Q: I have a deep muscle massage every month or so. After my sister had a stroke, I started worrying that my massages could loosen any plaque in my carotid arteries, which could make me have a stroke. Could this happen?

A: As you might have guessed, there aren’t any solid scientific data on this question. But there are a few things we do know that should put your mind at ease. Most atherosclerotic plaques are firmly bonded to the artery wall. It is rare for plaque to suddenly break free, travel through the circulation, and block an artery in the brain. It is far more common for small breaks in the surface of a plaque to cause fragile blood clots that can easily break free.

Can a massage break open a plaque, leading to a blood clot? That isn’t likely. The force of a vigorous massage doesn’t really compare with the constant pounding that plaque faces with each individual heartbeat, or with the increase in blood pressure that occurs when you get out of bed in the morning to brush your teeth. So when it comes to stroke, having a deep muscle massage should be fine.
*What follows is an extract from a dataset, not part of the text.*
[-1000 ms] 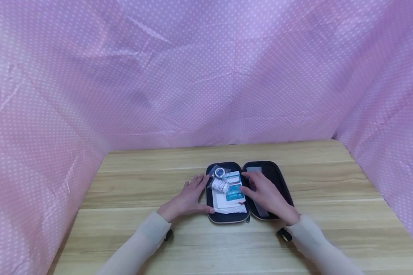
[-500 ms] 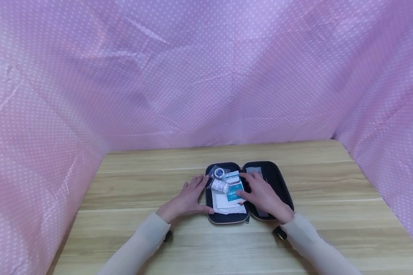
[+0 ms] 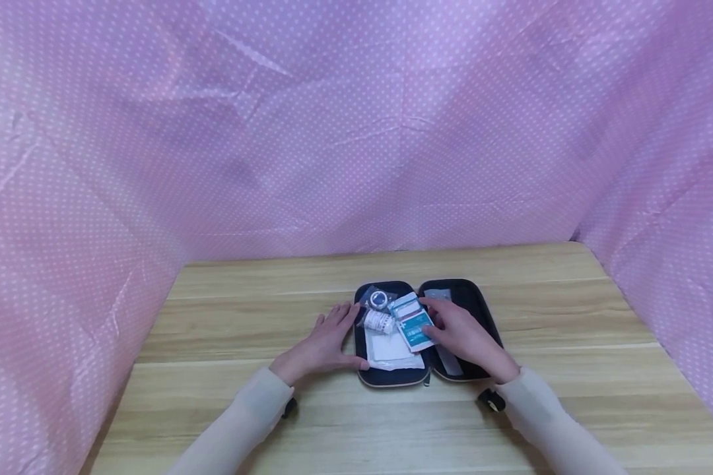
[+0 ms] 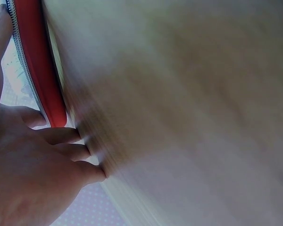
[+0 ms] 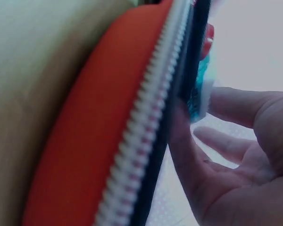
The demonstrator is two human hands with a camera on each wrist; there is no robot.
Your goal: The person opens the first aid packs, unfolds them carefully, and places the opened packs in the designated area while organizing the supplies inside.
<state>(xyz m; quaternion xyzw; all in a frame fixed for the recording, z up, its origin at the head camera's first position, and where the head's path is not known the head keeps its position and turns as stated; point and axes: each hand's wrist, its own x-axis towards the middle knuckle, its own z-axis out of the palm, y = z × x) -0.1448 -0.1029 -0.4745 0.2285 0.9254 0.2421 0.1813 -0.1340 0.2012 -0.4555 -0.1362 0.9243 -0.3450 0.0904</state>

One caution about massage. The carotid arteries, which run along either side of the neck, have nerve endings that respond to changes in blood pressure. Massaging these sensors can decrease the heart rate, sometimes enough to cause fainting. In some people, the sensors are so sensitive that merely tightening a necktie or turning the head can make them pass out. This is called carotid sinus hypersensitivity.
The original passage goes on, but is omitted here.